Most of the defense industry is working, but conflicting signals from state governors and the federal government made it necessary to let everyone know that such work is “critical” and must continue, Pentagon acquisition and sustainment chief Ellen Lord said March 25. She also said the Defense Department is stepping up efforts to reach out to small businesses, fearing that “adversary capital” will try to take advantage of the uncertainty.
“We’ve had a few specific issues, such as Boeing, where they had to shut down an operation, … but I will tell you, the vast majority are working. They do want to work,” Lord said.
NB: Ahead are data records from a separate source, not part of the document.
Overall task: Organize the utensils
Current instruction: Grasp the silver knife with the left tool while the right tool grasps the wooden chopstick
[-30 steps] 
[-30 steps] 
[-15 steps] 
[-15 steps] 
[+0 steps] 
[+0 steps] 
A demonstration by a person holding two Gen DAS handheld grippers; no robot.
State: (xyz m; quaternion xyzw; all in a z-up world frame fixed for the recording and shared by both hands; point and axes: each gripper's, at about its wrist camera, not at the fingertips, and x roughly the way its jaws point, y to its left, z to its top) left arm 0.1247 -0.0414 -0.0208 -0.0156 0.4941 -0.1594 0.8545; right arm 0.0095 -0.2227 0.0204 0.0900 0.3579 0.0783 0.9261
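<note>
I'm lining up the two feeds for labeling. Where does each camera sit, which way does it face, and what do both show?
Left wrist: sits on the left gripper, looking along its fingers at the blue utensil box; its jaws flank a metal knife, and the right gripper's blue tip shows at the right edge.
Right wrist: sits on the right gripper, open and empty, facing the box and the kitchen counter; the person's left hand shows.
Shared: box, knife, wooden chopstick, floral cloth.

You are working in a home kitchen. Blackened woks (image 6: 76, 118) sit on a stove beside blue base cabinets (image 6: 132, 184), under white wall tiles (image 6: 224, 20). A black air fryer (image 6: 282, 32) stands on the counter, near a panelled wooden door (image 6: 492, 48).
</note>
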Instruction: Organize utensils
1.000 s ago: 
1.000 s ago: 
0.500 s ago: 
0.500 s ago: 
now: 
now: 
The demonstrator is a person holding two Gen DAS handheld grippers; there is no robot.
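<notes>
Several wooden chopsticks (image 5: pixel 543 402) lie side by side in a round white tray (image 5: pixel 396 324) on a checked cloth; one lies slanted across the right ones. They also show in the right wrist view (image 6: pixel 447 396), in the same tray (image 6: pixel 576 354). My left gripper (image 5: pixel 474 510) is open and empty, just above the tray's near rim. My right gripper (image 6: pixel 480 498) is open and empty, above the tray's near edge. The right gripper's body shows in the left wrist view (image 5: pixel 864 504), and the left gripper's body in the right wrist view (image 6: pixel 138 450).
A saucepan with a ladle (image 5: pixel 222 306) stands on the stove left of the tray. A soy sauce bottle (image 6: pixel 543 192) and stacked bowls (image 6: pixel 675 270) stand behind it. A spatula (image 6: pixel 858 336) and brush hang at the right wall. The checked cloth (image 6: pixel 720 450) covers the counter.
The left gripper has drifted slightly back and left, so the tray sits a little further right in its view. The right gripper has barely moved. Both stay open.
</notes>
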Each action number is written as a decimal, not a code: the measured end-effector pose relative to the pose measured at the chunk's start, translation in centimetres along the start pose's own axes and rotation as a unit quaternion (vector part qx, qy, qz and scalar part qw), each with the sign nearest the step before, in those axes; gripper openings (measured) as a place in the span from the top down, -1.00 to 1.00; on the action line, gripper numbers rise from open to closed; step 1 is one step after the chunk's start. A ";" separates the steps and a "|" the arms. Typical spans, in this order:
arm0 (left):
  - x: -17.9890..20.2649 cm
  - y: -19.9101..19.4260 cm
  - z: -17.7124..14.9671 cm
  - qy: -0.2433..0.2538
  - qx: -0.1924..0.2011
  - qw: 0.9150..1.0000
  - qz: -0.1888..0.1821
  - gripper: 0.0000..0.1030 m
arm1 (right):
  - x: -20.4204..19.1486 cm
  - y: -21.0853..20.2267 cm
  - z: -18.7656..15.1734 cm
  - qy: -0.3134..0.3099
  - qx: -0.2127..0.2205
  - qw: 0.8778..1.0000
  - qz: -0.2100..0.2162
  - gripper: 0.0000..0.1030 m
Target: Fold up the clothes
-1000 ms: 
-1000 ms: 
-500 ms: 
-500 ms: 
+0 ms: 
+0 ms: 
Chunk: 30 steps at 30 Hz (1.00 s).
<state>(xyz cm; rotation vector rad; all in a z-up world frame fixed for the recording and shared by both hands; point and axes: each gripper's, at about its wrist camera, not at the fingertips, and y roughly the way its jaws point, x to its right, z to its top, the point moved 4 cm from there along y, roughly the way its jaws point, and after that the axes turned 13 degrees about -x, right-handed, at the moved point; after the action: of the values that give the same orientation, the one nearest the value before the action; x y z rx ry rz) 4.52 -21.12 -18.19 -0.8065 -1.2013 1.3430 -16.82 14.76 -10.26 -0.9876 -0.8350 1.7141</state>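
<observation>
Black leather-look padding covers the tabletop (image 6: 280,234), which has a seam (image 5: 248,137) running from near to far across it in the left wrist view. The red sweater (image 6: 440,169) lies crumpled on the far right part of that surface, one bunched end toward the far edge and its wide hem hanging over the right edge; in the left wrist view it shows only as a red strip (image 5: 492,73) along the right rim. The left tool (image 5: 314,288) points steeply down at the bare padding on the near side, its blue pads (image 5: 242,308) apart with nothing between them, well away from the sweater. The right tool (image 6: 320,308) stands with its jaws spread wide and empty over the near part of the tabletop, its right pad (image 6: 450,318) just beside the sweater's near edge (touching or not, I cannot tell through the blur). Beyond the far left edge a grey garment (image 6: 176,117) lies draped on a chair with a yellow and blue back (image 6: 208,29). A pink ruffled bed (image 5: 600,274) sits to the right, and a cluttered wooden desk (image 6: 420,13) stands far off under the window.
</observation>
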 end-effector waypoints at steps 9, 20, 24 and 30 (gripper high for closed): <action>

Boeing announced a work stoppage at its Puget Sound, Wash.-area plants, where USAF’s new KC-46 tankers are being manufactured, citing a need to deep clean facilities after several workers tested positive for COVID-19.
Company chief executive officers “are reaching out to us to ensure that they can continue operations,” Lord said, and this is why she put out memos last weekend saying that defense work is critical and must continue, “so we wouldn’t have law enforcement stopping people on the way to work.”
Lord said she wants defense companies to know “our demand signal is still there,” but also that “we want them to adhere to all the CDC guidelines. We are not asking anyone to do anything differently than we are all doing—the social distancing, the quarantining, and so forth.”
She reported good cooperation with state governors hard-hit by the coronavirus.
“I spoke with Governor Tom Wolf of Pennsylvania last Friday, to ensure that some Boeing and BAE [Systems] facilities could stay up and running” there. She said the Pentagon is having “particular concerns” in California, where stay-home rules are in effect. Asked where, especially, she said, “Sunnyvale and Carlsbad,” where there are a lot of software companies.
DOD’s Office of Economic Adjustment “has a very strong communication path with the governor’s Association to make sure … they understand where we are.”
The uncertainty around the coronavirus pandemic has the Pentagon nervous about “adversary capital,” Lord said, in which an unfriendly country, through a company, offers financial assistance to an innovative small business in exchange for access to its intellectual property.
“There is no question that we have adversarial capital coming into our markets through nefarious means,” Lord asserted.
“On the defense side, we’re looking at CFIUS,” the interagency Committee on Foreign Investment in the United States, while “on the offensive side, we’re using our trusted-capital mechanisms,” which Lord has outlined in previous press conferences. She has hosted trusted capital conferences to pair promising startups and small businesses with sources of financing.
Asked if there is evidence that an adversary country has attempted to take advantage of the crisis to grab small business ideas, Lord simply said that the situation “presents a greater ‘attack surface,’ if you will. There is uncertainty, especially with small businesses, as to whether their contracts will continue, so we want to basically mitigate that uncertainty. That’s why we’re being forward-leaning and over-communicating, probably.”
It is “critically important” that some parts of the industrial base are “vulnerable to adversarial capital, so we need to ensure companies can stay in business without losing their technology.”